§ **How to complete this task**:
Copy the data exactly. Images are the one exception.

§ **The data**:
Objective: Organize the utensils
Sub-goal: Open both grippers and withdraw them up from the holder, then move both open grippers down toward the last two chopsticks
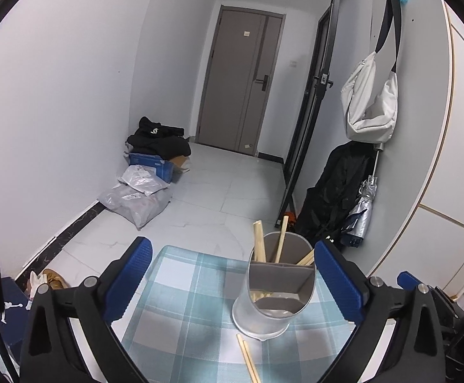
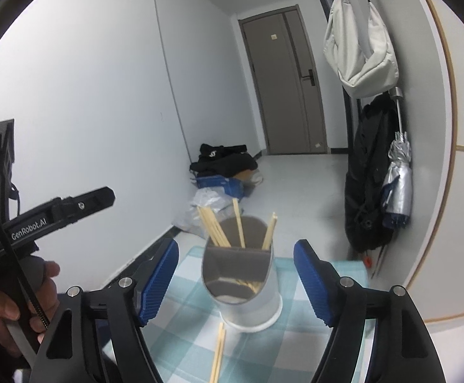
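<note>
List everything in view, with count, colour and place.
holder: one, grey, divided, on the cloth
chopsticks in holder: several, pale wood, back compartment
loose chopsticks: two, pale wood, on cloth before holder
cloth: one, teal checked, on table
door: one, grey-brown, far end
bag: one, off-white, hanging on right wall
umbrella: one, silver, below bag
left gripper: black, blue pads, open
right gripper: black, blue pads, open

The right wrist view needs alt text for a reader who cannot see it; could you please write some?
A grey utensil holder with chopsticks standing in its back compartment sits on a blue checked tablecloth, framed by the open, empty right tool. A loose pair of chopsticks lies in front of the holder. At left, a hand holds the other tool.
</note>
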Motion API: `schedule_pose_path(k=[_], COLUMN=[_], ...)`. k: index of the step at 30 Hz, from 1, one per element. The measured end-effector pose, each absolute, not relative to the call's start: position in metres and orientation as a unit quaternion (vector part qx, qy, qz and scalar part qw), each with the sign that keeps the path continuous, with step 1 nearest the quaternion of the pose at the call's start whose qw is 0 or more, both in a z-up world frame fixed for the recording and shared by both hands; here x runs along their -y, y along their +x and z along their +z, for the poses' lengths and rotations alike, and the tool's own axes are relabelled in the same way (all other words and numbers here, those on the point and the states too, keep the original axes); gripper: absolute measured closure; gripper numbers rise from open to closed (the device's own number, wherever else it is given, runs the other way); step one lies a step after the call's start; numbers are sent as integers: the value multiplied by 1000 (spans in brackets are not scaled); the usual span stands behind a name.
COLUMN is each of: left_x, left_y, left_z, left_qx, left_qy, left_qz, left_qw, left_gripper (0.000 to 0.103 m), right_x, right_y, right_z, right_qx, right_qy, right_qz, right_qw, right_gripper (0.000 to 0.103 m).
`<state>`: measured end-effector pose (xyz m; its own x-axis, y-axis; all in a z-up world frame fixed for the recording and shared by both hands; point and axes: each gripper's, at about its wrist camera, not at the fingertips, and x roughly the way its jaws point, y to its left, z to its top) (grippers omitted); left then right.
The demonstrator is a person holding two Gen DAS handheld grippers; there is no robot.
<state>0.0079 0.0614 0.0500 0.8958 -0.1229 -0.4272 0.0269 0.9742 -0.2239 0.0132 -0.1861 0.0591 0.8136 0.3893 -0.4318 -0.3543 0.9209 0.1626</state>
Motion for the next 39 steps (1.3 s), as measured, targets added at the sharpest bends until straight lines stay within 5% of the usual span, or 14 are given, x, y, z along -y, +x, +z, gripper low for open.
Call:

§ **Solution to this task**:
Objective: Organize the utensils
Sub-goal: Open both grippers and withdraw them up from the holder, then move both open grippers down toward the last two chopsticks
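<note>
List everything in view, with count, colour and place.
holder: one, grey, divided, on the cloth
chopsticks in holder: several, pale wood, back compartment
loose chopsticks: two, pale wood, on cloth before holder
cloth: one, teal checked, on table
door: one, grey-brown, far end
bag: one, off-white, hanging on right wall
umbrella: one, silver, below bag
left gripper: black, blue pads, open
right gripper: black, blue pads, open

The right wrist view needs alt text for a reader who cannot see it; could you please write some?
A grey utensil holder with chopsticks standing in its back compartment sits on a blue checked tablecloth, framed by the open, empty right tool. A loose pair of chopsticks lies in front of the holder. At left, a hand holds the other tool.
</note>
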Motion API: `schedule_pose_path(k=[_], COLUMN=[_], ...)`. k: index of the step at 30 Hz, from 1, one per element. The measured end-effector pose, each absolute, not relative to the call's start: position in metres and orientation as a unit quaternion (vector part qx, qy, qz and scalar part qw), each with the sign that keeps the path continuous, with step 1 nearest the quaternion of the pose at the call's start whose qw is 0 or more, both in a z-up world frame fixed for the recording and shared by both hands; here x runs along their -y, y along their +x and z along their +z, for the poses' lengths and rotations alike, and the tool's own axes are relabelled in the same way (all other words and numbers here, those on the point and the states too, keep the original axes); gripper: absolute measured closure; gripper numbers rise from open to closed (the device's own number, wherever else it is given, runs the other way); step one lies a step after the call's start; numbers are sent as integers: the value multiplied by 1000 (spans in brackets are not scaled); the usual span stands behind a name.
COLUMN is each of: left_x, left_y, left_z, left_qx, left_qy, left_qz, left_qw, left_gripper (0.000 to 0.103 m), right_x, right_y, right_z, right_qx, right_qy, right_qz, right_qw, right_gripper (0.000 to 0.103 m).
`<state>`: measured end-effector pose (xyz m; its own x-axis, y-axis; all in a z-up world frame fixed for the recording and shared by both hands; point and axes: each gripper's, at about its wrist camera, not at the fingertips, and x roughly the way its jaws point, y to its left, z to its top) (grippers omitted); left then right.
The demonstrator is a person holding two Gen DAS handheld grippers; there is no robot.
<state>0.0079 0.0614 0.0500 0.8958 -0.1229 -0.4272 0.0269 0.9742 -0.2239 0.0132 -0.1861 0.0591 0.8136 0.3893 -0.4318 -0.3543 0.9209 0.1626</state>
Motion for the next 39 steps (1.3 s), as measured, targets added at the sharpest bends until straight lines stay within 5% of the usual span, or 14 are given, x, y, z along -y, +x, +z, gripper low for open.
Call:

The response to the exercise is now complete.